WHAT COULD BE THE POSSIBLE SOLUTIONS IN THIS SCENARIO?

The given situation does not seem to have a perfect solution. The crucial task of pinning responsibility is itself complicated by multiple stakeholders, each of whose arguments have some merit. This further becomes complex by various compensation claims which are likely to arise in the future. Some would even question the Suez Canal Authority’s rules of navigation which completely absolve the pilots of any responsibility, holding the master of the ship responsible. Thus, this accident and the expected legal battles would define the contours of international trade in the future to come. It also highlights the need to have more standardized and synchronized regulations of global trade amongst the various nation-states.

WHAT KIND OF INSURANCE CLAIMS ARE LIKELY TO COME AT THE FOREFRONT FROM THE BLOCKAGE?

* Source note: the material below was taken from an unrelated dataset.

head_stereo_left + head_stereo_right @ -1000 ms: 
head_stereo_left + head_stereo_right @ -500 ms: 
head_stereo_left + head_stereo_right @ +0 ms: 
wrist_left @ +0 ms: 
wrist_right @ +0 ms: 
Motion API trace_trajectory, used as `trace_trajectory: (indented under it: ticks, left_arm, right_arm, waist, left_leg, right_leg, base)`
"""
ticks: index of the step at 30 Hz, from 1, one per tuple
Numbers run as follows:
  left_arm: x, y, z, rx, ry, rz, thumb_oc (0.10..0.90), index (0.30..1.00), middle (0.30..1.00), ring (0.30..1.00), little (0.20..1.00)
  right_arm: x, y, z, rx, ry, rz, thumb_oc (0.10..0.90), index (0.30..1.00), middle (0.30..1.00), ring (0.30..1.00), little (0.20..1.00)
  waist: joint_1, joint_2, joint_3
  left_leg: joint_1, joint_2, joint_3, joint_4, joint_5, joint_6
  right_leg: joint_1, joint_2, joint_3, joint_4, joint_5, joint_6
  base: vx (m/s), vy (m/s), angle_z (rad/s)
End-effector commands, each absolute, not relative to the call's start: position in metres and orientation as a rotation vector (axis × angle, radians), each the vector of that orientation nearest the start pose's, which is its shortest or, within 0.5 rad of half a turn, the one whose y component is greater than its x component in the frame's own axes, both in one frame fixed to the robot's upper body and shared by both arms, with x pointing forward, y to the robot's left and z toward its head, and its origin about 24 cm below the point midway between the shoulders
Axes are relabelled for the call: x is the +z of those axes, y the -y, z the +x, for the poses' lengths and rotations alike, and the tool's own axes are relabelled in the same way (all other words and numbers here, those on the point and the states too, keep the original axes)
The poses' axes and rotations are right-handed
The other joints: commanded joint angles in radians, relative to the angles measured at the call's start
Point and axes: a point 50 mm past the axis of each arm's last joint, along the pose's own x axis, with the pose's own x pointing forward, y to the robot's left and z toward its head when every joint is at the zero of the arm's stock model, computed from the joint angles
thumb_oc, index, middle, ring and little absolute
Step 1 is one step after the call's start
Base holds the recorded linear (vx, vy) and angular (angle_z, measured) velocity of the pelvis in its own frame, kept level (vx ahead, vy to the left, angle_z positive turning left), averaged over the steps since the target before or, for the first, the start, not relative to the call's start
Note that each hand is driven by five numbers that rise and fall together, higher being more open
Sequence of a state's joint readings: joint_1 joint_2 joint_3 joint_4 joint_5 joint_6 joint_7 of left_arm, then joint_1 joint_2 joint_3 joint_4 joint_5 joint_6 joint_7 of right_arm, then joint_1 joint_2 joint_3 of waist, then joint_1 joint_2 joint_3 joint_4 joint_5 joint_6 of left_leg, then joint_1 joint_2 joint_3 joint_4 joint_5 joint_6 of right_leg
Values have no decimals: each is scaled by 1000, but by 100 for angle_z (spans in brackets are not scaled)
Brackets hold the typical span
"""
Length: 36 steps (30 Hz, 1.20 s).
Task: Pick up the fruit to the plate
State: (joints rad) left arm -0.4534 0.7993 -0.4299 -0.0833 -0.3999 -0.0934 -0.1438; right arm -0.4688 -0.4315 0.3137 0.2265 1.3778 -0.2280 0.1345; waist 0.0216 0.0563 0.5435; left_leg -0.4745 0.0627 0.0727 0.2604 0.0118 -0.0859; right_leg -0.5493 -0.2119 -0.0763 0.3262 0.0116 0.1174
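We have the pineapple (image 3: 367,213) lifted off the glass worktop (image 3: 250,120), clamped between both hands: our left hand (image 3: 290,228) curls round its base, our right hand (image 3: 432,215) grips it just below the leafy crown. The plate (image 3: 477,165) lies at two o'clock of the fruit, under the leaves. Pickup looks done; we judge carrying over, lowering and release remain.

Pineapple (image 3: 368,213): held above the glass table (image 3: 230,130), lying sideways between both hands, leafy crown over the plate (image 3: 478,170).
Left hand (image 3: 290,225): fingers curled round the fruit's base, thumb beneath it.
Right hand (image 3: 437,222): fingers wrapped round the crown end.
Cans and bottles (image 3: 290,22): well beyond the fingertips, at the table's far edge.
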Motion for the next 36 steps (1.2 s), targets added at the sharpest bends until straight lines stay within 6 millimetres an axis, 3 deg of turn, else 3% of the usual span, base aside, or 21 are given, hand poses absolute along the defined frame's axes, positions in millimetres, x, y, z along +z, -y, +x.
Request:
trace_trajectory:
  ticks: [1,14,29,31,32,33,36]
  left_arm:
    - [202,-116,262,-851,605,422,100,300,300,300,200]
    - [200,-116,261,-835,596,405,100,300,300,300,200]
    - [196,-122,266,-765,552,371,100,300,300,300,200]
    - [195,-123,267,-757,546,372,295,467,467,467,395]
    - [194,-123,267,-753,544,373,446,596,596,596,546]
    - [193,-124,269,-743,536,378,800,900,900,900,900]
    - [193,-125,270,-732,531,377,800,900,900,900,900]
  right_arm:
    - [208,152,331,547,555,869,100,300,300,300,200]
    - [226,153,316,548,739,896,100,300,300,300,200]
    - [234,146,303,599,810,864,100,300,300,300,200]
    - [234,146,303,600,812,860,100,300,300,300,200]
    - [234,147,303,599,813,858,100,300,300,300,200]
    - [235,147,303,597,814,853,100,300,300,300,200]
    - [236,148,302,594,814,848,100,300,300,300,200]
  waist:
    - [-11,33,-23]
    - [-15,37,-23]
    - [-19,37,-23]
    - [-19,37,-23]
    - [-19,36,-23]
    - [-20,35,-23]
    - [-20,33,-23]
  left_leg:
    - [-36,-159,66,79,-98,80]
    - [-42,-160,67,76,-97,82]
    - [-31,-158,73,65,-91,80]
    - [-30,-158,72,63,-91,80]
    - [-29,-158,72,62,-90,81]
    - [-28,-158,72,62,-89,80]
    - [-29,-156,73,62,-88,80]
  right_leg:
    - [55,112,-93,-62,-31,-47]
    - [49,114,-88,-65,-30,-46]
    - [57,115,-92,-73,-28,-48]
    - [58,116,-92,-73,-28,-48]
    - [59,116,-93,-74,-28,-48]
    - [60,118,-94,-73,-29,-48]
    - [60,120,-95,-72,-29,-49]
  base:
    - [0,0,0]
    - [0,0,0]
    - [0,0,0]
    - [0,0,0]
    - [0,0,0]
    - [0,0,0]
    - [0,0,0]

It is reported that any damage caused to the vessel may be covered by hull & machinery (H & M) insurance. The H&M insurance may cover the responsibility for the damage cost of the salvage operations, towing of the vessel etc. However, the claim will be dependent upon the magnitude of the operation. The other most likely claims that may arise relate to third-party for example any damage caused to the infrastructure or any claim from obstruction of the canal. Organizations such as Suez Canal Authority may also claim for the loss of revenues, business interruptions, loss of hire and so. However, the principle of the remoteness of damage may also be made applicable here. The question of whether the shipowner can be held liable for all the direct or indirect losses that have occurred to the multiple parties including the Suez canal authorities, the vessels who had to reroute, vessels that were stuck and so on is yet to be decided. Cargo related claims may also arise particularly if the cargo was perishable. The insurance claims and counterclaims would complicate the scenario and could lead to a long legal battle ahead.

A process called “General Average” has already been discussed which involves sharing the costs among all the stakeholders. General Average is an extraordinary legal principle used rarely, that occurs when one of the interests in the voyage is sacrificed for the common good of all. So, if a shipowner declares a ‘General Average’ then all the interested parties in the voyage become collectively responsible for the loss. The counter-argument to avoid the “General Average” is to prove the “unseaworthiness” of the vessel or that there was some willful conduct on part of the owner. Usually, ship owners do not avail of the general average principle if the expenses are manageable. However, the declaration of the General Average principle can bring multiple suits which will take years to settle the final claim.

This accident is historic and the consequences that have arisen and yet to arise are going to be discussed and debated not only in the maritime industry but also in the legal and economic fraternity.